When a gunman carrying not one, but two Uzi submachine guns comes after the amnesiac protagonist at the hospital, he becomes the Human Torch . . . er, I mean Inferno. Yeah, he becomes Inferno--but he suddenly goes bald and grows a Fu Manchu mustache. He's a bad-ass biker who bursts into flames when he's under duress.

It's an interesting story--though, like The Hangman, it's not very original. In fact, DC already has at least two characters (perhaps more) who have flame powers--the second and fourth versions of "Firebrand" (a name the company acquired when DC bought the rights to the characters originally published by Quality Comics).

I'm getting the feeling that there was really no reason for DC to license these MLJ characters from Archie. As with the !impact characters from 18 years ago, DC is essentially just using the names and basic ideas which they are then slapping on new "high concept characters" that don't differ too much from characters they already own in the first place.

The Hangman is The Spectre / Deadman / El Diablo as a Union Army doctor who becomes a supernatural spirit of vengeance, and now Inferno is an amnesiac who suddenly looks like a Harley Davidson biker when he gets angry so that he becomes a bad-ass version of the Human Torch or DC's own Firebrand.

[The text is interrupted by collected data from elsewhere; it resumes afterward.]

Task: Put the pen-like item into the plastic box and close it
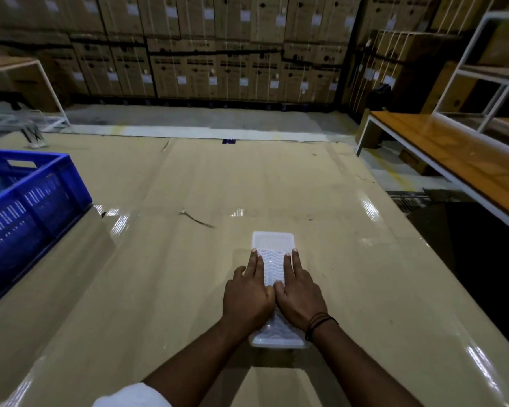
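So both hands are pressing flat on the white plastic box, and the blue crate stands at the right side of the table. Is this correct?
Not quite. The head view shows the blue crate at the table's left side. The left hand and right hand do press flat on the white plastic box.

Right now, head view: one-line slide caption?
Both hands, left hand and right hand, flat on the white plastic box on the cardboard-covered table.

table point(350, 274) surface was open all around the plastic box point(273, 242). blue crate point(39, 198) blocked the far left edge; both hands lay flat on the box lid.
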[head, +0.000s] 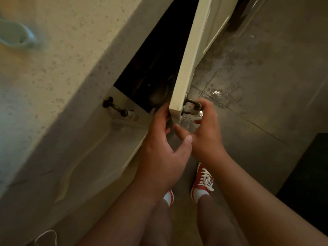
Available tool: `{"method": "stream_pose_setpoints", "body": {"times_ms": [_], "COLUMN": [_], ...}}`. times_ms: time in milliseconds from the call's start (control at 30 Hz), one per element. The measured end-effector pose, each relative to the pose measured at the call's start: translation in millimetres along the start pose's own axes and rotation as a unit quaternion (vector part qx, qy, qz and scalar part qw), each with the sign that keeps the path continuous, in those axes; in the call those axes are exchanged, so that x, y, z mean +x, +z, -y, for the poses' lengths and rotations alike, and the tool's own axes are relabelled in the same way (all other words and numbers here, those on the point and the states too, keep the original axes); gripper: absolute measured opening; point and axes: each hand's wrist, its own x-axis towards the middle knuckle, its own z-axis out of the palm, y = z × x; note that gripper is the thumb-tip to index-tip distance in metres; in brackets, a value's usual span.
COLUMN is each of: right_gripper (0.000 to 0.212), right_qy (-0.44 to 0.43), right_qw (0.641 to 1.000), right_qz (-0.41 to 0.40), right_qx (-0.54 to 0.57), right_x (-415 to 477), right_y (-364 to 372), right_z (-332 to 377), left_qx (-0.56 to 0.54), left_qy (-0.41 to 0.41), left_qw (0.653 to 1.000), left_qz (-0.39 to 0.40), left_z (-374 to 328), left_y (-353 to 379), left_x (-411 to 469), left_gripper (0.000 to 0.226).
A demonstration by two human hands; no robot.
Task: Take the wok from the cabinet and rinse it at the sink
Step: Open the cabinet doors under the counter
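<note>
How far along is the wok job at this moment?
Early. Done: the cabinet door stands partly open. In hand: the right hand grips its handle while the left hand reaches into the dark cabinet. Left: no wok is clearly visible; taking it out and rinsing remain.

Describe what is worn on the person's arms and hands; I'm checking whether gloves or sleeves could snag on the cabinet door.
Nothing is worn on them. The left hand and the right hand are bare, with no gloves, and no rings or watch that I can see. Both forearms are uncovered as far as the frame shows, so no sleeve or cuff is in view. Fingernails look short.
</note>
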Motion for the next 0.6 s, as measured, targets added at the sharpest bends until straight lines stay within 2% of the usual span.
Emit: {"method": "stream_pose_setpoints", "body": {"times_ms": [233, 400, 500, 600], "right_gripper": [0.069, 0.066, 0.067, 0.070], "right_qy": [0.012, 0.017, 0.025, 0.044], "right_qw": [0.995, 0.989, 0.988, 0.989], "right_qz": [-0.094, -0.148, -0.149, -0.135], "right_qx": [-0.018, -0.016, 0.007, 0.038], "right_x": [-2, 1, 2, 3], "right_y": [-24, -55, -77, -97], "right_z": [-27, -44, -53, -61], "left_qx": [-0.005, 0.045, 0.074, 0.124], "left_qy": [0.045, 0.105, 0.163, 0.259], "left_qw": [0.995, 0.982, 0.973, 0.949], "left_qz": [0.090, 0.149, 0.148, 0.131], "left_z": [-13, -26, -37, -49], "left_y": [30, 52, 61, 70], "left_x": [-5, -2, 6, 22], "left_gripper": [0.076, 0.072, 0.070, 0.074]}}
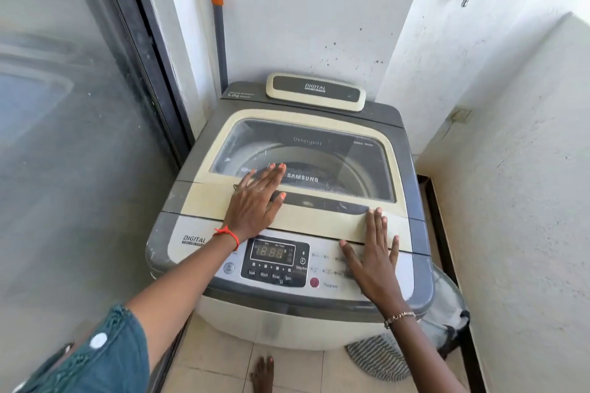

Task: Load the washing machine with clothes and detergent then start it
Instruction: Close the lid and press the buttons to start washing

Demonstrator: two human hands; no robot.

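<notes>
A top-loading washing machine (pixel 204 150) with a grey and cream body stands in the corner. Its cream lid (pixel 313 223) with a glass window is down, and the drum shows dimly through the glass. My left hand (pixel 255 201) lies flat on the lid's front left, fingers spread, thumb at the dark handle recess. My right hand (pixel 373 258) lies flat across the lid's front edge and the control panel (pixel 274 262), holding nothing. The panel's display reads lit digits. A striped cloth (pixel 376 357) lies on the floor at the machine's right front.
A glass sliding door (pixel 79 137) runs along the left. White walls close in behind and on the right. A grey pole with an orange tip (pixel 218 25) leans in the back corner. A mesh laundry basket (pixel 447 306) sits right of the machine. My bare foot (pixel 262 373) is on the tiles.
</notes>
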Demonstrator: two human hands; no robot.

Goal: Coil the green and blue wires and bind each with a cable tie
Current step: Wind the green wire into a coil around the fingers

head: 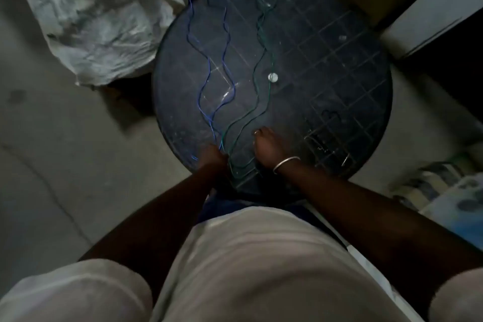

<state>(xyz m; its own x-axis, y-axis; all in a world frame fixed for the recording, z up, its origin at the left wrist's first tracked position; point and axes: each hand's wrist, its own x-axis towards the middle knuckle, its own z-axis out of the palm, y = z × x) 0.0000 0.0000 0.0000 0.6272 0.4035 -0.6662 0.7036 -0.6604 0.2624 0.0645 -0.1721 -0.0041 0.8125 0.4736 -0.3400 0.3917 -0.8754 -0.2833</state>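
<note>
Thin green insulated wire (254,73), thin blue insulated wire (209,68): likely light, limp and springy. Both run away from my fingers across the round dark table (339,73). My left hand (213,155) is curled at their near ends, grasp unclear. My right hand (266,144) rests loose beside green. Take hold at the near ends.

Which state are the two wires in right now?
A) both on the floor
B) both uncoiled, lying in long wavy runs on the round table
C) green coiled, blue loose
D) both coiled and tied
B: the blue wire and the green wire both lie in loose wavy runs across the round table, their near ends meeting by the left hand.
</note>
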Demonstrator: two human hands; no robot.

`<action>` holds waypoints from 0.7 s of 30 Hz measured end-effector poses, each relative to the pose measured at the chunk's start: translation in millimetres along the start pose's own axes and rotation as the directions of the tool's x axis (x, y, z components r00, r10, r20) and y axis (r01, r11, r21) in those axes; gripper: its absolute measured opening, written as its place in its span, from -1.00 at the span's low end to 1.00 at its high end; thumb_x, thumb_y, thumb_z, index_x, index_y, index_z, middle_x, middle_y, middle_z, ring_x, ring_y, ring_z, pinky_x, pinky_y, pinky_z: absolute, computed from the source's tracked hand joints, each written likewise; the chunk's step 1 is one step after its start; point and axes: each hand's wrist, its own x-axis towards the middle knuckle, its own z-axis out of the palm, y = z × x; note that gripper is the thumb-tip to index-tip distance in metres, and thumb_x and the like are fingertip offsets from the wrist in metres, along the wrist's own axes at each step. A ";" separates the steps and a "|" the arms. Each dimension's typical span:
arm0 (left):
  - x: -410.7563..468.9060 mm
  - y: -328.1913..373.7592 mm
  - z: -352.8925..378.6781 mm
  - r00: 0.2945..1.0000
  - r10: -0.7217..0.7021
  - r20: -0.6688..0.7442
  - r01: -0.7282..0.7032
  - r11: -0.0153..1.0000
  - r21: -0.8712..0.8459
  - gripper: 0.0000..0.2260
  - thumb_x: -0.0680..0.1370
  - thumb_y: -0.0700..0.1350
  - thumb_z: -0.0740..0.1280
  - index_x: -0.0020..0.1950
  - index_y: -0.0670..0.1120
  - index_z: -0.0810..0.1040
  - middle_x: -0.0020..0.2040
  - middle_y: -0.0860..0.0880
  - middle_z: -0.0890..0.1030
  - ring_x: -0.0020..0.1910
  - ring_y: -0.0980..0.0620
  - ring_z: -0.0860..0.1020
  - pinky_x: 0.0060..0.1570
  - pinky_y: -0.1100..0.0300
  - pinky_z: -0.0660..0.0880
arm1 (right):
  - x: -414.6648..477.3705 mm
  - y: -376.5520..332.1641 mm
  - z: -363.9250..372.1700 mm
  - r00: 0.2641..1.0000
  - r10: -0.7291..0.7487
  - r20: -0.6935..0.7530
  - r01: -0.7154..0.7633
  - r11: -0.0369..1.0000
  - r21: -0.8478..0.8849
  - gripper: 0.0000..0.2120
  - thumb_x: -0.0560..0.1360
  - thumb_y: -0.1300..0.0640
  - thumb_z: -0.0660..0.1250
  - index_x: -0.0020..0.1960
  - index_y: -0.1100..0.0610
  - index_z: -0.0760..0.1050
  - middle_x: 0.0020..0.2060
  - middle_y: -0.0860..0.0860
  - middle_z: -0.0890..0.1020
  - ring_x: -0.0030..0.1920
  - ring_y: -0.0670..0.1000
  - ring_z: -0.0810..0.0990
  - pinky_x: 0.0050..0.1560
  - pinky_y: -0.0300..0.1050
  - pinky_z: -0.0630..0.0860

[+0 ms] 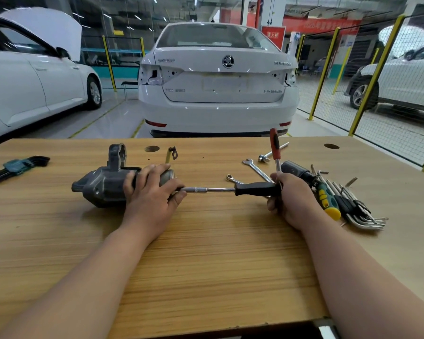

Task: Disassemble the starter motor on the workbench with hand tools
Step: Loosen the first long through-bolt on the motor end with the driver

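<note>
The grey starter motor (101, 184) lies on its side on the wooden workbench (206, 253), nose to the left. My left hand (152, 192) grips its cylindrical body from above. My right hand (289, 199) holds the black handle of a nut driver (252, 189), whose chrome shaft runs horizontally left into the motor's rear end, under my left hand. A red-handled screwdriver (275, 145) also sticks up out of my right hand.
A black solenoid cylinder (294, 168), a green-yellow screwdriver (327, 199) and several hex keys (360, 211) lie at the right. Spanners (256, 168) and an extension bar (272, 152) lie behind. A hex key set (17, 166) sits far left. A small terminal bracket (171, 154) stands behind the motor.
</note>
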 end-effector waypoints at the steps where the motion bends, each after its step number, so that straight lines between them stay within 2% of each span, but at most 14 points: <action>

These re-treaded concepts wouldn't be so bad if they were taking place in their own separate "universe"--perhaps even on one of the parallel Earth's in DC's recently resurrected Multiverse. However, we've been told in press releases (though it's not yet evident in the stories) that these Red Circle characters are set in the main DC universe--which really makes them all the more redundant if the execution of the characters isn't going to be innovative in any way or focus on solid stories and characterization.

So far, the only truly innovative idea that I've detected in the first two Red Circle issues is that the four one-shots will all link up in a circular pattern (and I guess that circle is "red" because there will be a lot of blood spilled over the course of the four issues).

The last page of The Hangman wasn't illustrated by Derenick and Sienkiewicz. Instead, it was by Greg Scott--the illustrator of Inferno--and that last page introduces the amnesiac survivor of the sabotaged ship who is secretly able to flame on and become Inferno.

Similarly, the last page of Inferno isn't illustrated by Scott; it's by Roger Robinson and Hilary Barta--the respective penciler and inker of Red Circle: The Web. Additionally, the page depicts the amnesiac ship survivor meeting a character named John Raymond, whom longtime fans of the MLJ characters should know is secretly the masked crime fighter known as The Web.

However, MLJ's John Raymond was a criminologist (a scholar who studies crime) while the John Raymond on the final page of Inferno appears to be a billionaire playboy who seeks adventures around the world and who likes to dress up as a masked crime fighter at night (a concept that already sounds vaguely familiar in the DC universe).

Of course, the final page of next week's Red Circle: The Web will introduce us to The Shield (illustrated by Scott McDaniel and Andy Owens). I suspect that the final page of Red Circle: The Shield will be illustrated by Derenick and Sienkiewicz, the art team on The Hangman, and that it will introduce us the supernatural entity that granted Dr. Robert Pickering his new life and immortality in the first Red Circle issue.

The entire story will come full circle and end in a closed loop. Through it all, the terrorist and/or criminal group that was responsible for blowing up the ship that the amnesiac Inferno was on will be there to provide the framework on which the plot is constructed.

It's an interesting story structure that plays on the "Red Circle" name, and I'll stick with it through all four chapters that Straczynski is writing. However, there really isn't anything all that interesting in these revised high concept versions of the MLJ characters nor is there the quality of story and characterizations that Alan Moore was able to present in his Minutemen incarnations of these generic superhero types.